Il paradosso insito in questo album è che le quattro tracce, tutte violentissime e di difficile sopportazione, sono praticamente perfette e meravigliose. Il noise rock è la base sulla quale vengono aggiunte robuste dosi di sludge, hardcore, post- qualsiasi cosa, a tratti pure il black più sporco e il vuoto cosmico del doom. Iniziare poi un disco con una title-track che dura ventun minuti è una scelta coraggiosa che di per sé vale un punto al giudizio finale del lavoro. Un minutaggio corposo che scivola via velocemente, altro paradosso, come un anno di vita intensa, dodici mesi, quattro stagioni: dentro c’è di tutto.
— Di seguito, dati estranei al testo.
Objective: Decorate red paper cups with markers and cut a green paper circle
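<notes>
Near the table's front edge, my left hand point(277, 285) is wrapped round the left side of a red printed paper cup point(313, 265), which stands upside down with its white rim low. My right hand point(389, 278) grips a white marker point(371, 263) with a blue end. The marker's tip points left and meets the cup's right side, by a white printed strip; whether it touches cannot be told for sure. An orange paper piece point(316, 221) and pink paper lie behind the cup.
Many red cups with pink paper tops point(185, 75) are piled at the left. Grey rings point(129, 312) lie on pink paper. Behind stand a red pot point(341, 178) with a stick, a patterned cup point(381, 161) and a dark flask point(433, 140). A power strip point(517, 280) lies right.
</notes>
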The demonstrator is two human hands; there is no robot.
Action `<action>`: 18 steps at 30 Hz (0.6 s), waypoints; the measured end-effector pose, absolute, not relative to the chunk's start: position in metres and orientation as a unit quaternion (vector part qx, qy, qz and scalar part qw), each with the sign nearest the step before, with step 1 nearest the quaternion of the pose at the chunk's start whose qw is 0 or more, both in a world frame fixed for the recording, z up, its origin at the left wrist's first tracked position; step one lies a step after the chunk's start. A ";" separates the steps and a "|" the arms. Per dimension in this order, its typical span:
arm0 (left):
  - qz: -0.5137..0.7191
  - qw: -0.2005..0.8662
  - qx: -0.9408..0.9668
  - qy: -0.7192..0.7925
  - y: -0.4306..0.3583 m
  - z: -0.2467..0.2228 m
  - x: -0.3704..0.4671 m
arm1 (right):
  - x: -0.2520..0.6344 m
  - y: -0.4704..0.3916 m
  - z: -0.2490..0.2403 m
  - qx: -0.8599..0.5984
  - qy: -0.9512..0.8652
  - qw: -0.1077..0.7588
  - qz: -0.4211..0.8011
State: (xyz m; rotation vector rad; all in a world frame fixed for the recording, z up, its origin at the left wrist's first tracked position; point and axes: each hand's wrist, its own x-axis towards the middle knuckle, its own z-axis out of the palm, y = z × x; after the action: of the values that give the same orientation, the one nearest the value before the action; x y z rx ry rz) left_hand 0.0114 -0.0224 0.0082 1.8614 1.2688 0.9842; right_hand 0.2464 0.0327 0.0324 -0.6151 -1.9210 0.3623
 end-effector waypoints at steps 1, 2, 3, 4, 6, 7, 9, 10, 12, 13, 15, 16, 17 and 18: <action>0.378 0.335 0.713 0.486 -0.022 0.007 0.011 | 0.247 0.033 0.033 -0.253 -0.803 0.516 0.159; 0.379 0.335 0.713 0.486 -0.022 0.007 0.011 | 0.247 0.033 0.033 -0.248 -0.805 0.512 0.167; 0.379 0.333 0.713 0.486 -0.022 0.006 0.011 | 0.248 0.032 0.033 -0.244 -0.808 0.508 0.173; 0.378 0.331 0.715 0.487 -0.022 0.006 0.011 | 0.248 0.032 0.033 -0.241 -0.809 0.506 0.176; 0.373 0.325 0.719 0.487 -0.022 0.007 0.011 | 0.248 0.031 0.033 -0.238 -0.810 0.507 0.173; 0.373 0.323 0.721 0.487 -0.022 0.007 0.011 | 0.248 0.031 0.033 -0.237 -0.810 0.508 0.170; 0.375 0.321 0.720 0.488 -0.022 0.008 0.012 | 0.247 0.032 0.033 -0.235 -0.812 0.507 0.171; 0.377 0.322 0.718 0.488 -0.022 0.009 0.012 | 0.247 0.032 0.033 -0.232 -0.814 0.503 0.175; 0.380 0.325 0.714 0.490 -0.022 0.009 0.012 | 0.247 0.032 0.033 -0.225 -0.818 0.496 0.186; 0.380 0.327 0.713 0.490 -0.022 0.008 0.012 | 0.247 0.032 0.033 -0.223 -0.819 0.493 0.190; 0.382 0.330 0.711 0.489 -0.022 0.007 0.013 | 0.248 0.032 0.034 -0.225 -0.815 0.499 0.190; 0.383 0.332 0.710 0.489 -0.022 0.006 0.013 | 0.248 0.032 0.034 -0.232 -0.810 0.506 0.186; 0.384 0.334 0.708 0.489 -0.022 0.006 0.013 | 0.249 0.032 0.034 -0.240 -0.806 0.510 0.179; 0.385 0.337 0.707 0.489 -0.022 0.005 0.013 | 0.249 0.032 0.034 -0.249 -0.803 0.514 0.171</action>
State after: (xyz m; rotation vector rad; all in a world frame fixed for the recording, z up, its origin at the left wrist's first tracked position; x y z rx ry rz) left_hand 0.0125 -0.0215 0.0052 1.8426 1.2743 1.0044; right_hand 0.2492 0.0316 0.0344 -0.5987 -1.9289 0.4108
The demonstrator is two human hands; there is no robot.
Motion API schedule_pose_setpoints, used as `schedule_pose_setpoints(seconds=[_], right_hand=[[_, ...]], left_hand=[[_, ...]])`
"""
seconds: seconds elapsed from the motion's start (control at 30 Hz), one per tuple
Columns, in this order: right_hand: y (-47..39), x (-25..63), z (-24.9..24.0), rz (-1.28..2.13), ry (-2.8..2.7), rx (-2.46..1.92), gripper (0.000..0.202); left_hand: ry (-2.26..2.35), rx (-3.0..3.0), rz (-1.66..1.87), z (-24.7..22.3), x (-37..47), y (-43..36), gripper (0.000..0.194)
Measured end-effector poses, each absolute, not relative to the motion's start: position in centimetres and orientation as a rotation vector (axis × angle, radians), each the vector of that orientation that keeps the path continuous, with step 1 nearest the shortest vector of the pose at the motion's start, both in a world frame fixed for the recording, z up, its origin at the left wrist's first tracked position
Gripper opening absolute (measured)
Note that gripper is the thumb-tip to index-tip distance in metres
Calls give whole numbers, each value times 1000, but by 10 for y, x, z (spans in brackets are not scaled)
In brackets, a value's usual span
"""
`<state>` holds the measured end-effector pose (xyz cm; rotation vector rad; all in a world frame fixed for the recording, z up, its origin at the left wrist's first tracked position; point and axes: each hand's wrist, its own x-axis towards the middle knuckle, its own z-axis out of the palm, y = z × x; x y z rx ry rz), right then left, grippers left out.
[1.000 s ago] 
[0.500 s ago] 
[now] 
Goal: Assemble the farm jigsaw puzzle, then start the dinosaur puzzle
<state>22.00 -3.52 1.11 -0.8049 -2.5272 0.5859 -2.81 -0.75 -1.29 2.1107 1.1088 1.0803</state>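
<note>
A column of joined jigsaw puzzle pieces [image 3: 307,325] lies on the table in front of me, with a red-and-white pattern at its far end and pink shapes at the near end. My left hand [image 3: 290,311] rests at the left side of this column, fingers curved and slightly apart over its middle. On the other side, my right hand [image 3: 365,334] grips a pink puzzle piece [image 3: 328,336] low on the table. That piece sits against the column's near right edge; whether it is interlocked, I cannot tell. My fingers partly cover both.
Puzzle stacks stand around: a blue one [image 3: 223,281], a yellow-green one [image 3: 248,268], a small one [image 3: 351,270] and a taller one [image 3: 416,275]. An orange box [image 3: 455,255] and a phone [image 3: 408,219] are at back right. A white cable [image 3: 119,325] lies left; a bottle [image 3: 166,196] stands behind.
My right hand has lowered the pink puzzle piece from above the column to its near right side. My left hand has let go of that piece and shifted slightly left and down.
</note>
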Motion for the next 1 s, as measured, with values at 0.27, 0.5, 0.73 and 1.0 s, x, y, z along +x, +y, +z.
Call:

Momenti sciamanici, rallentamenti lisergici, urla di disperazione suina al macello finale, disperazione tribale, musica folle che nel finale viene lasciata libera di debordare dappertutto. “This Is Not A Prayer” parte con un batteria, anzi due batterie, a mulinare colpi come una grandinata di fine estate: c’è da farsi malissimo! Mike Sharp, impegnato anche con l’elettronica, e Michael Blume vengono accompagnati dal basso spigoloso di Brad Truax (Interpol) e tutto il brano viene sorretto da questa impalcatura solidissima; una traccia che ha nel suo dinamismo il fiore all’occhiello. L’elettronica a bassa frequenza e facile fruizione apre le danze di “Clemency” lasciando presto lo spazio al riffing di Ben Greenberg che dipinge connessioni tra un deserto stoner e una serie di ecomostri industrial. La voce, sempre dilaniante, di Michael Berdan è un punto fermo lì a farci sentire inadeguati, inopportuni, inadatti. Una vita costellata di scelte sbagliate e salatissimi conti da pagare, dove la morte viene vista come la sospensione da tutte le tribolazioni. A chiudere l’album “Permanent Embrace”, che racchiude tutte le caratteristiche del sound dei Nostri comprimendo la violenza, la disperazione e l’urgenza di una richiesta di aiuto che non verrà mai ascoltata, in una manciata di minuti. Qui il noise diventa un apocalittico afflato di una bestia morente. La deriva finale, il non approdo.
Poco meno di quaranta minuti che passano velocemente, lasciando un sedimento emotivo enorme che pone i giusti accenti su ciò che dimentichiamo o che ignoriamo, salvo poi ritrovarci immersi in una pozza dalla quale è impossibile salvarsi. Disco incredibile.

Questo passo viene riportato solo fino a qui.